• **Task instructions**
Write out, word for word, every line in the data below from the one containing "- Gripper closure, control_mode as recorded" to the one containing "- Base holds", both of them included.

Dataset excerpts:
----

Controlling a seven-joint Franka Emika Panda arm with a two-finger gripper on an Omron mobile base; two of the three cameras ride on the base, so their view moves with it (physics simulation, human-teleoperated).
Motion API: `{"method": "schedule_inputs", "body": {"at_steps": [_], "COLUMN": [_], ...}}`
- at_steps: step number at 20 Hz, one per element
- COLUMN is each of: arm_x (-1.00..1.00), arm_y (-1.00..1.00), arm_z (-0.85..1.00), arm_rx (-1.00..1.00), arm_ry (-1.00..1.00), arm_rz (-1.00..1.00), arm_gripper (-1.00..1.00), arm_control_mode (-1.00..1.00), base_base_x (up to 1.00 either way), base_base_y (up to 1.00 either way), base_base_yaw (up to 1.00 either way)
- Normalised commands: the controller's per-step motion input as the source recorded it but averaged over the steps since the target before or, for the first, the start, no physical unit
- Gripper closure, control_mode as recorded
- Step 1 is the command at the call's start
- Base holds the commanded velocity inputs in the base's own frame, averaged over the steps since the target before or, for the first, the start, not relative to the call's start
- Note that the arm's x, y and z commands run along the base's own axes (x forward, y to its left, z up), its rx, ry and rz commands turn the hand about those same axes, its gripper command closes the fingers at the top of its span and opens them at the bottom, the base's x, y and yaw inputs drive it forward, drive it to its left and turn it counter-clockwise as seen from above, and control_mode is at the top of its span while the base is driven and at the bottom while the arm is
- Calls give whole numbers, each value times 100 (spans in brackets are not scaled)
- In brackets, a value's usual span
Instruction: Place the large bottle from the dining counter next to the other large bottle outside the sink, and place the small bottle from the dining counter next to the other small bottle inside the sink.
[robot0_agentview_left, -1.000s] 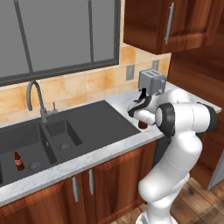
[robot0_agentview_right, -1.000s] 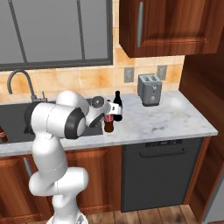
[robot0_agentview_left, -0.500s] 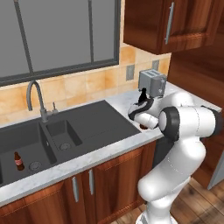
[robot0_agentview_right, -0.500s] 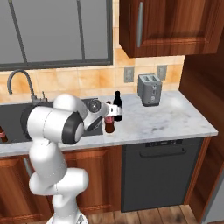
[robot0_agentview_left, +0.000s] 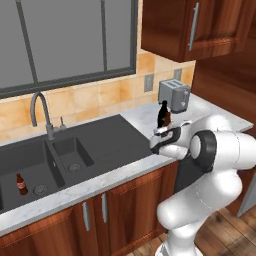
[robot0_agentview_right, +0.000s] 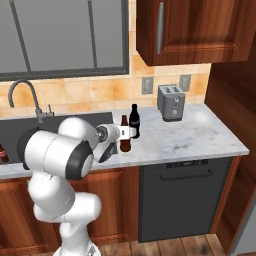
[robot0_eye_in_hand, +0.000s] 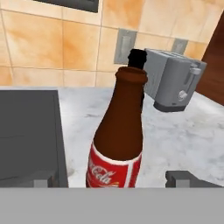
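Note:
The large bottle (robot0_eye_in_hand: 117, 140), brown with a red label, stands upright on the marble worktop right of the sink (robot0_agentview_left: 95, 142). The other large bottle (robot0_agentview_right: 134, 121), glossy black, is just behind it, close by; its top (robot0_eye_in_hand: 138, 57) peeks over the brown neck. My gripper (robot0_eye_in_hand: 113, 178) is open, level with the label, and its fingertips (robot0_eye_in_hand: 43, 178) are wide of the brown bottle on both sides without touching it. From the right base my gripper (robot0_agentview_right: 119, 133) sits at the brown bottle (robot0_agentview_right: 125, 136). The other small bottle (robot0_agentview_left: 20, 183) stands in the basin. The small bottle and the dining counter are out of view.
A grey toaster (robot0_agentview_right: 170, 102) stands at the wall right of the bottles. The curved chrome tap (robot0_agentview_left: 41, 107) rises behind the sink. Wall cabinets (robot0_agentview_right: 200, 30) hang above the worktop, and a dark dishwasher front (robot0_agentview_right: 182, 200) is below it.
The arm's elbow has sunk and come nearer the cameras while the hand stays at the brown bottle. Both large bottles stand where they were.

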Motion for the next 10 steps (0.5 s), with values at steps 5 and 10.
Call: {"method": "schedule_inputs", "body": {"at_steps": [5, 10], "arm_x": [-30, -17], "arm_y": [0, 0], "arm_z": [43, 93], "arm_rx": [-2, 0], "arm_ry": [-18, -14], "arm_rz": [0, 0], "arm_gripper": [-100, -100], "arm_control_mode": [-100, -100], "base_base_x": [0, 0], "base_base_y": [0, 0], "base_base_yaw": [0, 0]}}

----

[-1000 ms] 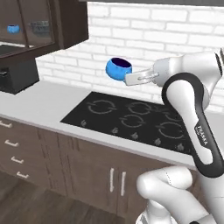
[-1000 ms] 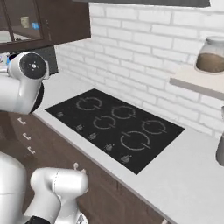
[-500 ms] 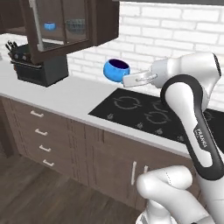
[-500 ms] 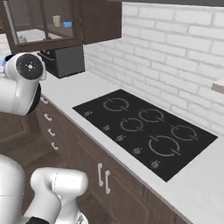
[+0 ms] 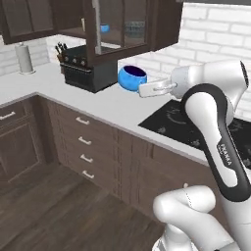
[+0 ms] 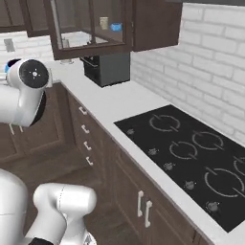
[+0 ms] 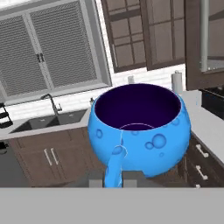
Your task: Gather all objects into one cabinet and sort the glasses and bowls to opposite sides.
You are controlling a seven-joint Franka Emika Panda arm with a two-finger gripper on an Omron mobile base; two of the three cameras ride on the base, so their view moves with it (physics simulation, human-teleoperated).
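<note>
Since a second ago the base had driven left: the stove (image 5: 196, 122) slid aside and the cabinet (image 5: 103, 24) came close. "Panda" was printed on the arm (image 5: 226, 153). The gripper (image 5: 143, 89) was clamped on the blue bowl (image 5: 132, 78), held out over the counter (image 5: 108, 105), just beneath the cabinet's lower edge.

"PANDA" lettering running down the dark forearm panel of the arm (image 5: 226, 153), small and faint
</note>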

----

• **Output for this task**
- Gripper closure, control_mode as recorded
- Step 1 is the command at the call's start
- Base holds the commanded velocity inputs in the base's own frame, averaged over the steps since the target before or, for the first, the start, not relative to the call's start

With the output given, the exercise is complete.